**What to work on**
Give back an exact copy of the lines in the records below, from the line that has "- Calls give" through the line that has "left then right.", and nothing besides.

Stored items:
§ §

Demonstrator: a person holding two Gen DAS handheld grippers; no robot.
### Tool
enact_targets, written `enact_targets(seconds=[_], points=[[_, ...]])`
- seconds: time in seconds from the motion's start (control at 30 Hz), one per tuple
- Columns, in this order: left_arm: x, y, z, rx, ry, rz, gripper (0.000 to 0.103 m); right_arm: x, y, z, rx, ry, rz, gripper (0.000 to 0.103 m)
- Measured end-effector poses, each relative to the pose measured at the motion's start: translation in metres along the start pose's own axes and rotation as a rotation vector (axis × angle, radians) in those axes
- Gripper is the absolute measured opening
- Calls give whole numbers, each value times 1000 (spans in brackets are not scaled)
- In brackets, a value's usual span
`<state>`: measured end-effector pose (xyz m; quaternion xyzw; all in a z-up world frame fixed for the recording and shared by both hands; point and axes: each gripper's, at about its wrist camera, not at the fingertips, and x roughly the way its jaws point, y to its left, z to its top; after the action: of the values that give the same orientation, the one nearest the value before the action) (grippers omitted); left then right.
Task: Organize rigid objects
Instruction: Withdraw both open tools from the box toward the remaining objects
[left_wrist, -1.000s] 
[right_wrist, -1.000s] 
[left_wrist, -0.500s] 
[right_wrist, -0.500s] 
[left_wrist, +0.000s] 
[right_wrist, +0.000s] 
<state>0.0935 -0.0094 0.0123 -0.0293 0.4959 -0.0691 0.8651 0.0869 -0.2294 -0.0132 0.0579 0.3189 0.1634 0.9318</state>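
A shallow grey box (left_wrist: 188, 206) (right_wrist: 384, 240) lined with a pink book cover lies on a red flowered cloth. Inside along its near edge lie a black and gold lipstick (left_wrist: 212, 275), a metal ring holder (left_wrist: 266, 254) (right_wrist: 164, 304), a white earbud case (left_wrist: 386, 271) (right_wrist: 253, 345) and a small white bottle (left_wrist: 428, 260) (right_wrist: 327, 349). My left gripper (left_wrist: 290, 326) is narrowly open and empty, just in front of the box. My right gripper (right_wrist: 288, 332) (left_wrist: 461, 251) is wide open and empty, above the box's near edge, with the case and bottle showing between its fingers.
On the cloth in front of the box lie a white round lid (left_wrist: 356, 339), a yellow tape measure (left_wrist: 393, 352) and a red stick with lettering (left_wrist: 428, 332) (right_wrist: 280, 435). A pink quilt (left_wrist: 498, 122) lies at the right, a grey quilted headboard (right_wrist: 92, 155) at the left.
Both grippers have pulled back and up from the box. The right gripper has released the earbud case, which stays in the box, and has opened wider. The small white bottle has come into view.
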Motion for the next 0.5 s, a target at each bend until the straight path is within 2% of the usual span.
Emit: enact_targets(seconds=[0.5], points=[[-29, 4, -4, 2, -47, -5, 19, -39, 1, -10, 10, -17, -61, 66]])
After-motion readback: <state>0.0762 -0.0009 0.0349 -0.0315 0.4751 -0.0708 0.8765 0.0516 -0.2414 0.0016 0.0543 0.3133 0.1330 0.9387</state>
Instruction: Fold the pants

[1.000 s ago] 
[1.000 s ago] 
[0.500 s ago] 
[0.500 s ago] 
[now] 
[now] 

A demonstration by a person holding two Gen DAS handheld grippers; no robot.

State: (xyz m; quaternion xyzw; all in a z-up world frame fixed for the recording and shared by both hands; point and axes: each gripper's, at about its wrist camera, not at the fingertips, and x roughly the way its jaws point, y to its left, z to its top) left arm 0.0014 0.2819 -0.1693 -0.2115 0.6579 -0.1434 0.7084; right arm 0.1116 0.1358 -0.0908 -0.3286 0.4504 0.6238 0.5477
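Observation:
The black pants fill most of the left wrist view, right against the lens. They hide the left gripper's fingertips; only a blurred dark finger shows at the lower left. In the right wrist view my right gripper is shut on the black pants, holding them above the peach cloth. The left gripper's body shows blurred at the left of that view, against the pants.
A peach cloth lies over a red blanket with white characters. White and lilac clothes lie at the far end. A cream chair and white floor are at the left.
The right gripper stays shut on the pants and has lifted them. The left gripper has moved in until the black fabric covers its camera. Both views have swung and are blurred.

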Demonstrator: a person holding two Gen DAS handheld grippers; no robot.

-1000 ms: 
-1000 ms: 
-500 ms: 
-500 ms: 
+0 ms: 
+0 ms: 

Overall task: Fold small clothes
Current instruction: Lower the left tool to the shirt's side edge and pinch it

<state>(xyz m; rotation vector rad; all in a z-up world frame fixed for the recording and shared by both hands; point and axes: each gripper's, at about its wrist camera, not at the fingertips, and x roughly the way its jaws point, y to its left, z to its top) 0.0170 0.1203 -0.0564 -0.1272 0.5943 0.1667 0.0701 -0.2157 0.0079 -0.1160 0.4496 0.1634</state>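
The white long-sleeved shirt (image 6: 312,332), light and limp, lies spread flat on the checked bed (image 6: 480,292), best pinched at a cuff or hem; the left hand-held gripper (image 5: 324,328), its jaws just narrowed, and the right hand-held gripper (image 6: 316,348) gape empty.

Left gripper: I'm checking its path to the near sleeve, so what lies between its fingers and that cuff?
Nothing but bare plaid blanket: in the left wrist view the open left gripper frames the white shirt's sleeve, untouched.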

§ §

**Problem solution**
- Calls give whole numbers, each value times 1000 (spans in brackets are not scaled)
- In brackets, a value's usual span
`<state>`: measured end-effector pose (xyz m; quaternion xyzw; all in a z-up world frame fixed for the recording and shared by both hands; point and axes: each gripper's, at about its wrist camera, not at the fingertips, and x roughly the way its jaws point, y to its left, z to its top; after the action: of the values that give the same orientation, the one nearest the value before the action) (grippers omitted); left then right.

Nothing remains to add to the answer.